== What to produce ==
Return, unchanged and with no pictures, the lines below from the very first through the one that contains "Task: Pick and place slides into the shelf".
##### Record excerpts #####
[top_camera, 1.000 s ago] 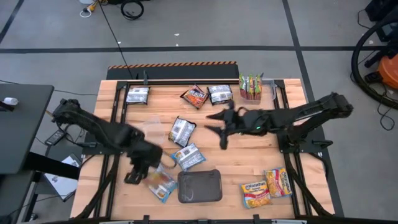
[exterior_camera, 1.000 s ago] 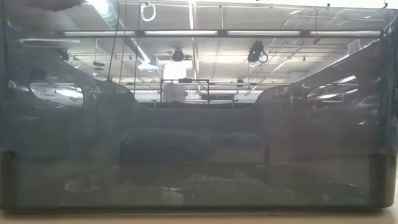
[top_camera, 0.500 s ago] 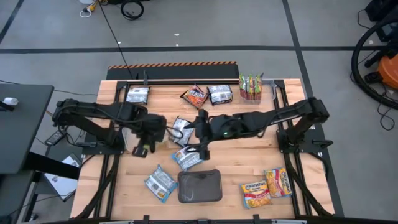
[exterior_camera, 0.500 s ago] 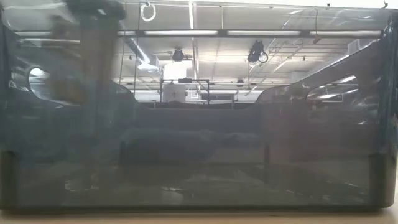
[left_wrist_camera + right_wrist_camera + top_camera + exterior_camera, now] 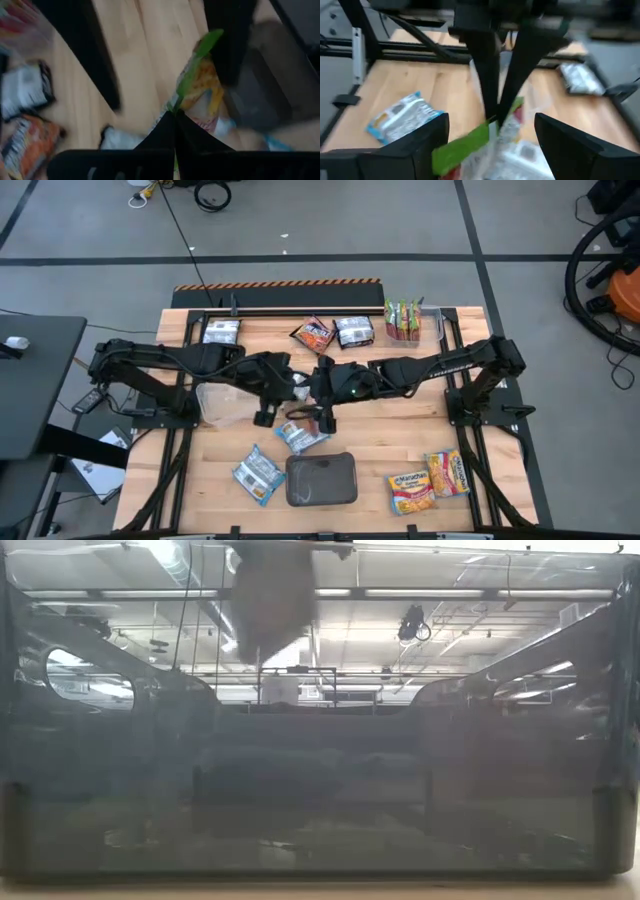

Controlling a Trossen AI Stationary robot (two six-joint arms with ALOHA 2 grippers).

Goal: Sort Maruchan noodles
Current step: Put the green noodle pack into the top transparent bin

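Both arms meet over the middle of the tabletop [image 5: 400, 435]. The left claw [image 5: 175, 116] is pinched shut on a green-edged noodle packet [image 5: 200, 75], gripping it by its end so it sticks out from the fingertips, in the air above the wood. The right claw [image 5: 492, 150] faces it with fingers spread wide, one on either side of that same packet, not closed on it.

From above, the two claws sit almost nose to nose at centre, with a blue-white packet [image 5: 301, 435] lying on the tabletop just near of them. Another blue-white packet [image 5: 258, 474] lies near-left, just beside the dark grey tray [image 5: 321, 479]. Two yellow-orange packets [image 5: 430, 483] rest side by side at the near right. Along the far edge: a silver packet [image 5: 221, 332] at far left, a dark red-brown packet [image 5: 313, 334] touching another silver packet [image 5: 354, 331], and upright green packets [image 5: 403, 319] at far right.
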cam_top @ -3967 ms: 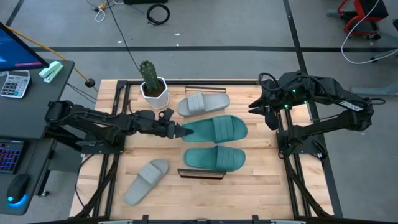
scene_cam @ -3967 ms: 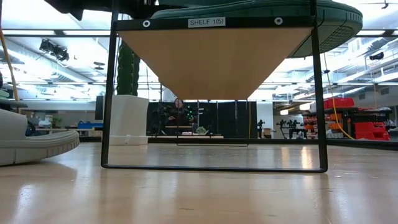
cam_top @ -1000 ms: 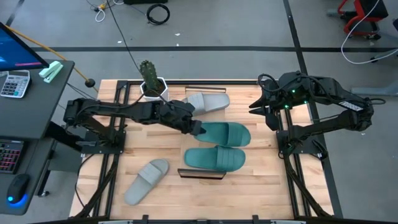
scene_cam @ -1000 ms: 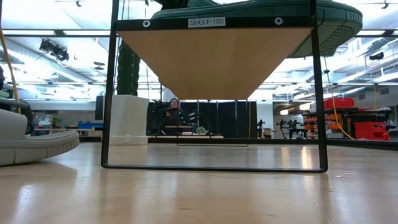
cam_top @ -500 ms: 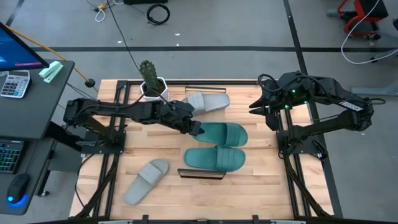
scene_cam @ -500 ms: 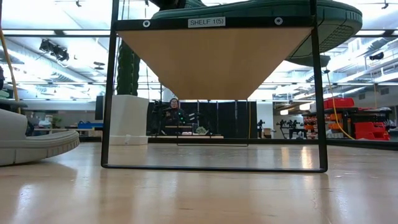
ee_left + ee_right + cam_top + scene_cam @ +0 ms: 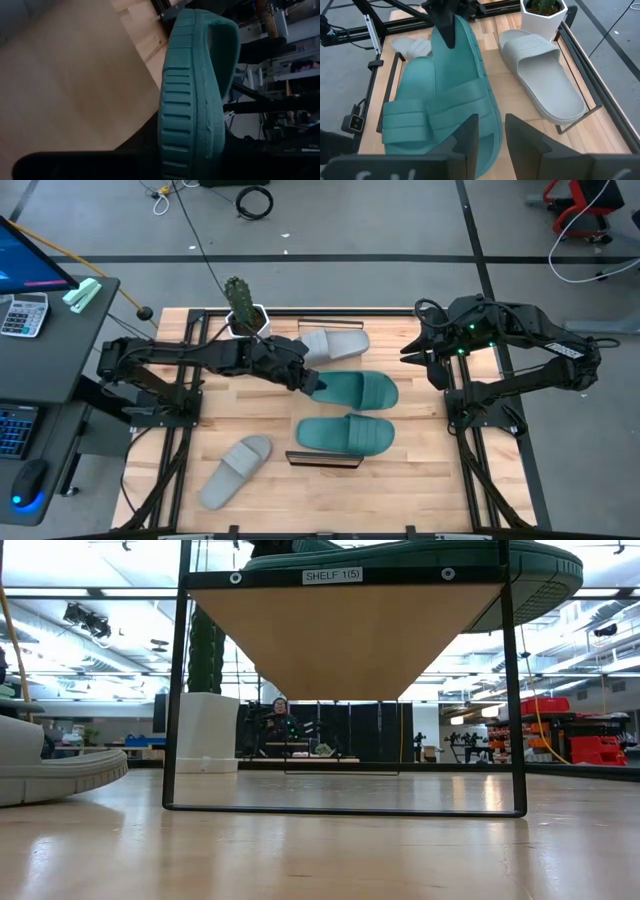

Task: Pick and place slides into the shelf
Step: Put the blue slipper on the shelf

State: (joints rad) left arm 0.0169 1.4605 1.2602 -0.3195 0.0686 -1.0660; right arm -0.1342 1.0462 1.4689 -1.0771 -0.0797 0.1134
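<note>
While the right pincer (image 7: 409,352) idles spread open near the shelf's (image 7: 415,395) end, the left pincer (image 7: 316,387) stays clenched on the teal slide's (image 7: 360,391) heel — barely shifted from a moment ago, slide on the shelf between its teal partner (image 7: 345,434) and a grey slide (image 7: 327,344).

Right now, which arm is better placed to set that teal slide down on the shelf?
Left. The left gripper is shut on the teal slide above the shelf; the right gripper hangs empty by the table's edge.
</note>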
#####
== Worked solution ==
[top_camera, 1.000 s ago] 
[exterior_camera, 1.000 s ago] 
[top_camera, 0.500 s ago] 
[exterior_camera, 0.500 s ago] 
[left_wrist_camera + right_wrist_camera + top_camera + exterior_camera, now] 

Controlling a Trossen AI Stationary robot (two six-joint arms with ALOHA 2 grippers).

Goal: Sort Maruchan noodles
Current step: Put the green noodle pack into the top transparent bin

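Both arms meet over the middle of the tabletop [image 5: 400, 435]. The left claw [image 5: 175, 116] is pinched shut on a green-edged noodle packet [image 5: 200, 75], gripping it by its end so it sticks out from the fingertips, in the air above the wood. The right claw [image 5: 492, 150] faces it with fingers spread wide, one on either side of that same packet, not closed on it.

From above, the two claws sit almost nose to nose at centre, with a blue-white packet [image 5: 301, 435] lying on the tabletop just near of them. Another blue-white packet [image 5: 258, 474] lies near-left, just beside the dark grey tray [image 5: 321, 479]. Two yellow-orange packets [image 5: 430, 483] rest side by side at the near right. Along the far edge: a silver packet [image 5: 221, 332] at far left, a dark red-brown packet [image 5: 313, 334] touching another silver packet [image 5: 354, 331], and upright green packets [image 5: 403, 319] at far right.
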cam_top @ -3967 ms: 
scene_cam @ -3967 ms: 
cam_top @ -1000 ms: 
scene_cam @ -1000 ms: 
cam_top @ -500 ms: 
scene_cam @ -500 ms: 
ee_left + ee_right + cam_top + scene_cam @ +0 ms: 

Task: Pick and place slides into the shelf

No further response is needed.